The stretch wanted below opens at the line containing "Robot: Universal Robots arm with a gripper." and closes at the line containing "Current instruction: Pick". Please return it exactly, with no other lines.

[Dataset items]
※ ※ ※

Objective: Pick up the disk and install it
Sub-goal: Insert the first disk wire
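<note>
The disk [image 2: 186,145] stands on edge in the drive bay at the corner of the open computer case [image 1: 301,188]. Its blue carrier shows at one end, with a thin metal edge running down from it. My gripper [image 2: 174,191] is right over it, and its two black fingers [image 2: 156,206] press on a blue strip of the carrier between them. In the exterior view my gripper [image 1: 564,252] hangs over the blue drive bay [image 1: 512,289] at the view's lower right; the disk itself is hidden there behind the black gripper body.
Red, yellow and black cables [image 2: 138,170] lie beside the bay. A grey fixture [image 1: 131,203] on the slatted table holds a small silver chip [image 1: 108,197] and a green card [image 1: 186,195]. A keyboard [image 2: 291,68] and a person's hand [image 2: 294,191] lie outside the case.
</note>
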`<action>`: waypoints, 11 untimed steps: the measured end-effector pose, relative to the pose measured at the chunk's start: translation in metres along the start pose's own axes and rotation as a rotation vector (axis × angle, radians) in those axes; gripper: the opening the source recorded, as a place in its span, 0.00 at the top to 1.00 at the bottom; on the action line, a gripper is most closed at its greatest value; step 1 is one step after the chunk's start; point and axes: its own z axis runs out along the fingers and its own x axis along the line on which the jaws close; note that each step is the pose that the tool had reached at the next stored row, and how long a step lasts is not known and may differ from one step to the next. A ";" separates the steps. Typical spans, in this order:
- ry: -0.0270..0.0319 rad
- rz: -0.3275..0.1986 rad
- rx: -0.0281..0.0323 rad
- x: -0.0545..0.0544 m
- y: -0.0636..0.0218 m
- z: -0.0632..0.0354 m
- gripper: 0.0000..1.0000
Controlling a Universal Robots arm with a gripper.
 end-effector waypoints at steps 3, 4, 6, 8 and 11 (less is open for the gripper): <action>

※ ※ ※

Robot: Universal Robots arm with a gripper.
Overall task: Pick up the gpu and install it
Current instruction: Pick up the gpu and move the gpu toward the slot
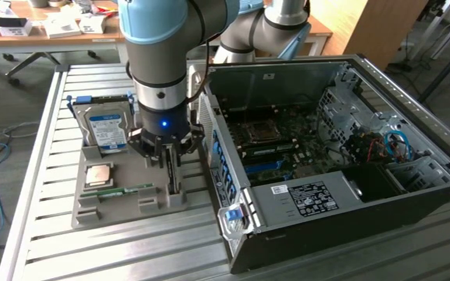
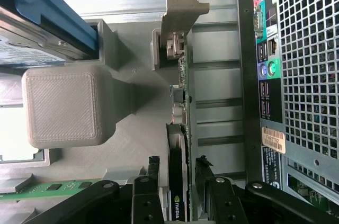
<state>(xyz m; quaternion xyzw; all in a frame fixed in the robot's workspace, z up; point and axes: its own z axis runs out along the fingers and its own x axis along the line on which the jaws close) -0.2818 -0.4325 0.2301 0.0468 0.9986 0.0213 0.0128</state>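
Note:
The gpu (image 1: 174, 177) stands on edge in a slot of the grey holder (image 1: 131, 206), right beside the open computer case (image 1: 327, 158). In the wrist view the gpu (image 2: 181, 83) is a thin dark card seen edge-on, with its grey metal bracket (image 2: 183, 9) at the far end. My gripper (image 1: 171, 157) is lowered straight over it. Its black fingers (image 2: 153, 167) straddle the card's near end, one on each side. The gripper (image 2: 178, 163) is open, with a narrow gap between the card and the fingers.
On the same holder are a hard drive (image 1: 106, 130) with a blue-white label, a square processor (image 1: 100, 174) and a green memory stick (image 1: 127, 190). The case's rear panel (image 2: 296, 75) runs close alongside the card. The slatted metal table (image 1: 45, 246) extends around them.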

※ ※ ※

Answer to this exercise
Robot: Universal Robots arm with a gripper.
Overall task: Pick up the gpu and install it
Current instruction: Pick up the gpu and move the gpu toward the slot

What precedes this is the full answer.